Are you familiar with this:
[https://en.wikipedia.org/wiki/Millennium_Bridge,_London](https://en.wikipedia.org/wiki/Millennium_Bridge,_London)
? (also see Tacoma Narrows for the classic example - wind loading, rather than
people but resonance is resonance). Bridges do fail when people jump up and
down on them or at least cause resonance based effects by simply walking in
lock step.

You might be unfamiliar with resonance, which is a right bugger to deal with
but Sir NF and co designed a bridge which was a suspension(ish) job but looked
flat. It looks lovely but I recall looking at it and having misgivings (easy
to say now). To me it screamed transverse loading, which isn't the normal
thing that an IT bod shouts about.

He (Sir Norman Foster) had a part to play in this beauty amongst others:
[https://en.wikipedia.org/wiki/Millau_Viaduct#/media/File:Via...](https://en.wikipedia.org/wiki/Millau_Viaduct#/media/File:Viaduc_de_Millau_1.jpg)
\- the WP article does not really do it justice at a glance.

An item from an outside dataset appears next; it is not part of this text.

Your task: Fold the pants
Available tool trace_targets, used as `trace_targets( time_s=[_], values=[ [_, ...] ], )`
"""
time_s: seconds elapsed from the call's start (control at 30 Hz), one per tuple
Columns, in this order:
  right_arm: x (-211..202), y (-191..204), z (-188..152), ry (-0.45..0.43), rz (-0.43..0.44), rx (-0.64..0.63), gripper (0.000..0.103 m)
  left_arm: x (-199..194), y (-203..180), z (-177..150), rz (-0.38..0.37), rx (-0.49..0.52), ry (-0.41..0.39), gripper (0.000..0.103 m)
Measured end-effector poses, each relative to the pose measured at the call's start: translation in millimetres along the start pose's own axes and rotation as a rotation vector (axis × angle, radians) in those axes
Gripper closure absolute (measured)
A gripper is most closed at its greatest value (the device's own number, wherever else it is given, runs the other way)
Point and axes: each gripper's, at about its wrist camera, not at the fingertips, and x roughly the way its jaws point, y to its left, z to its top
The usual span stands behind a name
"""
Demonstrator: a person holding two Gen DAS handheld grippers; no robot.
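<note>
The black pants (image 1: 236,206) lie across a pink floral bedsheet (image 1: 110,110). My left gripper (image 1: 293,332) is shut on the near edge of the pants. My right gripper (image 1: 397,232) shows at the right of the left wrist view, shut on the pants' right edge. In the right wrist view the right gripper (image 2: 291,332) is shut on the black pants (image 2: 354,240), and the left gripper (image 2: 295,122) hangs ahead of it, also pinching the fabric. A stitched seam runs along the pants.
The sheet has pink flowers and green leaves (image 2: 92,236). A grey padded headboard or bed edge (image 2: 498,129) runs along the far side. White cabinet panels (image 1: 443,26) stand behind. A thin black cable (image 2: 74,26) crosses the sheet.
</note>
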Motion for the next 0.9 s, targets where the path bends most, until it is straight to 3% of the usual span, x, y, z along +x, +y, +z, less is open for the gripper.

"Also we have building codes etc that regulate construction work ... but there
is not equivalent for computers." \- My point exactly. There should be, and
then perhaps m'learned friends could then get involved to debate the matter
with something to work with. At the moment it is bollocks.

------
cthalupa
While Sentinel is handling this in an extremely amateurish way, the way this
was handled by the person reporting the bug also was done quite poorly.

1) He should have attempted to access his own data via an alternative method.
He could do this via an incognito session and a proxy, or just tell them he
checked with a different machine, etc. Or, at bare minimum, stopped after the
first time. Instead, after the first check, he proceeded to download at least
one and potentially two sets of people's information that he knew was intended
to be confidential. After already confirming that this was broken. This isn't
the right way to go about it.

2) This was discussed in a public communication medium when there was little
time given for Sentinel to handle it. Public disclosure to force action is a
valid strategy, but almost all professional security researches provide time
for the company to resolve the issue, rather than doing it within a day.

3) The CEO's report that only 21 people were affected might be totally
accurate - webserver access logs would make it quite simple to determine how
many people had their data viewed by users other than themselves. Thousands of
people being vulnerable does not mean thousands of people were affected by
someone other than themselves viewing their data.

Primarily due to how 1) was handled, he 100% should be speaking with the
relevant authorities. He now has confidential information about 2-3
individuals he should not have. If that information is used for fraudulent
purposes, he should be on the radar of the authorities. He shouldn't be
charged with anything just for having seen it, but we cannot let reporting a
vulnerability be a get-out-of-jail-free card, otherwise you could exploit
something for profit, and then report it, and have nothing happen. If he had
only verified this happened with his own personal data, there would be no need
for this, but that isn't how he handled it.

By no means am I defending Sentinel, we need to make sure that we also inform
people on how to handle security issues like this /responsibly/ and without
causing even more damage.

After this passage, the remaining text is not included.